Approximate counting of standard set-valued tableaux

TL;DR

This paper introduces randomized algorithms for efficiently sampling and approximately counting standard set-valued tableaux, extending existing methods and providing new tools for algebraic combinatorics.

Contribution

It develops the first fully polynomial almost uniform sampler and approximation scheme for certain classes of standard set-valued tableaux shapes.

Findings

Developed a FPAUS for asymptotically rank two partitions.

Constructed a FPRAS for counting tableaux of specific shapes.

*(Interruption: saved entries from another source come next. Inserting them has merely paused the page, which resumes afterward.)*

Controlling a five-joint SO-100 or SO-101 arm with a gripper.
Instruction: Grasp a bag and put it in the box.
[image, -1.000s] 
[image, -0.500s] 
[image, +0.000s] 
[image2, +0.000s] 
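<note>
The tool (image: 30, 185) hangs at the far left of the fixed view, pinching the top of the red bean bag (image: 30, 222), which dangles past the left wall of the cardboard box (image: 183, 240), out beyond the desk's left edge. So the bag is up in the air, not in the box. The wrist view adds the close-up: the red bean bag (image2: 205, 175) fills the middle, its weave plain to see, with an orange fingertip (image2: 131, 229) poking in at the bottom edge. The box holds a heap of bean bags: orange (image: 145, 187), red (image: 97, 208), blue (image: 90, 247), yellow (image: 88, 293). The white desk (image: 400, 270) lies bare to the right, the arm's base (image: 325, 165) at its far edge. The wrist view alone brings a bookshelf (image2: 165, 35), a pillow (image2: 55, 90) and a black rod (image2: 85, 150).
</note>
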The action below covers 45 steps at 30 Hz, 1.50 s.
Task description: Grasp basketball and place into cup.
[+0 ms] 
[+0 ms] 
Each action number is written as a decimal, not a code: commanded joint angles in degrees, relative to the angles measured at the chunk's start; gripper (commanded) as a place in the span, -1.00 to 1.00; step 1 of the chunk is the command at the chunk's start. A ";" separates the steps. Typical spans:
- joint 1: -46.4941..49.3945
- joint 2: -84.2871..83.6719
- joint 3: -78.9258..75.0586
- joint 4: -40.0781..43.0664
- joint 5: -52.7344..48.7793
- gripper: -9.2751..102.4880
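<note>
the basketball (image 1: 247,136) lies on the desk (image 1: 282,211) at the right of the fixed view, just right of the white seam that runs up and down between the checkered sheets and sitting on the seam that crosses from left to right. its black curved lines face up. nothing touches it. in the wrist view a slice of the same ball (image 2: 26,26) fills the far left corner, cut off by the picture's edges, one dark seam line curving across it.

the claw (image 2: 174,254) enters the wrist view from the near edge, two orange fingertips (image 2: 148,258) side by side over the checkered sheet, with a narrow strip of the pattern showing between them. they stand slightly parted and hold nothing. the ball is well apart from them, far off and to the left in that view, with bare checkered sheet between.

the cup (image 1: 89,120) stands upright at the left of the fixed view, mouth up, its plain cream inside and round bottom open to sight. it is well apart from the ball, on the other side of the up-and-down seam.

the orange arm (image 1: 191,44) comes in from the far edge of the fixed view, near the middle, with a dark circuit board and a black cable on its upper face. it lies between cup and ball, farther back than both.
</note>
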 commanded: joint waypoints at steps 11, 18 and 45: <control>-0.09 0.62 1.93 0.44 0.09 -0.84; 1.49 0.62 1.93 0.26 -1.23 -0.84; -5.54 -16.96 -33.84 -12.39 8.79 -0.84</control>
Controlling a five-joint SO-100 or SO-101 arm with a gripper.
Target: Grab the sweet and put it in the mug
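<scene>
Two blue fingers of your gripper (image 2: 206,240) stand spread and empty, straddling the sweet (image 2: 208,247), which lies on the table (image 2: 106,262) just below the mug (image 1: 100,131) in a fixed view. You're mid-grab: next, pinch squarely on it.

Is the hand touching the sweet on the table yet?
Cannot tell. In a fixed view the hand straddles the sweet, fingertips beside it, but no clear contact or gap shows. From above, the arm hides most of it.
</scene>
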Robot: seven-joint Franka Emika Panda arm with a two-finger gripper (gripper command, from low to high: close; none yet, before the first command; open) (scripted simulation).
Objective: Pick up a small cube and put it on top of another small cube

Extended existing algorithms to broader classes of combinatorial objects.

Abstract

We present a randomized algorithm for generating standard set-valued tableaux by extending the Green-Nijenhuis-Wilf hook walk algorithm. In the case of asymptotically rank two partitions, we use this algorithm to give a fully polynomial almost uniform sampler (FPAUS) for standard set-valued tableaux. This FPAUS is then used to construct a fully polynomial randomized approximation scheme (FPRAS) for counting the number of standard set-valued tableaux for such shapes. We also construct a FPAUS and FPRAS for standard set-valued tableaux when either the size of the partition or the difference between the maximum value and the size of the partition is fixed. Our methods build on the work of Jerrum-Valiant-Vazirani and provide a framework for constructing FPAUS's and FPRAS's for other counting problems in algebraic combinatorics.